- _What you need to do_
Can you copy out the data exactly? Leave the images out.

-----

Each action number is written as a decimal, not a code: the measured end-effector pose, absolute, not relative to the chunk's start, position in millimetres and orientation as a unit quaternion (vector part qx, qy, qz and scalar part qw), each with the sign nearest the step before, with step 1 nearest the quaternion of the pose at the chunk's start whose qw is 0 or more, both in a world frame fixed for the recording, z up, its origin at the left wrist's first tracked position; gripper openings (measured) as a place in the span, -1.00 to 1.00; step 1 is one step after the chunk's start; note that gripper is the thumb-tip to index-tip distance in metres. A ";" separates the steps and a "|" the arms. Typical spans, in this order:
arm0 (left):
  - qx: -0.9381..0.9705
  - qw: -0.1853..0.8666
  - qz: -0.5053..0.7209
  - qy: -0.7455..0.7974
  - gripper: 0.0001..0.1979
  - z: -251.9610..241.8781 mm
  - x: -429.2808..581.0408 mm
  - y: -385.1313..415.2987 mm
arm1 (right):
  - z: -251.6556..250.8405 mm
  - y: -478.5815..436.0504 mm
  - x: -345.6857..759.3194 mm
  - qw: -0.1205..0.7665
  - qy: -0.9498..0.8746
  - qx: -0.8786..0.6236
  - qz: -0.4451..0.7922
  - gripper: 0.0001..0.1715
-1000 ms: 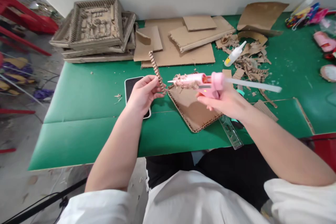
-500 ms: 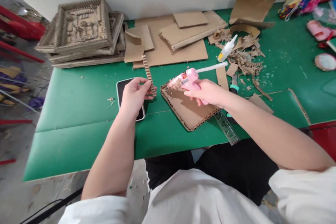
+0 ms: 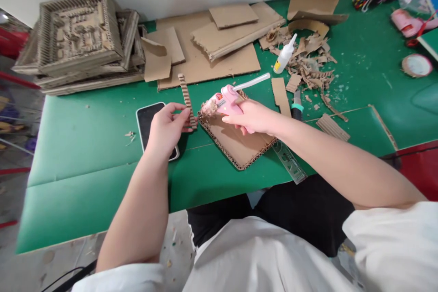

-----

- _Problem solution_
Each action number is written as a decimal, not a code: the measured end-effector pose, absolute, not relative to the chunk's start, position in millimetres and orientation as a unit quaternion (vector part qx, qy, qz and scalar part qw), each with the sign nearest the step before, with step 1 nearest the quaternion of the pose at the chunk's start whose qw is 0 or more, both in a world frame fixed for the recording, z up, its origin at the left wrist's first tracked position; gripper openings (measured) as a place in the span, -1.00 to 1.00; step 1 is one step after the chunk's start; note that gripper is the thumb-tip to index-tip distance in metres. A ";" separates the steps and a "|" the arms. Typical spans, in this order:
arm0 (left):
  - qx: -0.9381..0.9705
  - qw: -0.1853..0.8666
  - qz: -0.5053..0.7209
  - qy: -0.7455..0.7974
  - gripper: 0.0001..0.1979
  - z: -251.9610..241.8781 mm
  - x: -429.2808..581.0408 mm
  - y: -385.1313..415.2987 mm
arm1 (right):
  - z: -251.6556..250.8405 mm
  - y: -478.5815..436.0504 mm
  - x: -345.6857..759.3194 mm
  - qw: -0.1205..0.7665
  - qy: -0.9498..0.8746
  - qx: -0.8786..0.6236
  - qz: -0.4451..0.7922
  - gripper: 0.0001..0.1715
-1000 ms: 
-500 ms: 
+0 ms: 

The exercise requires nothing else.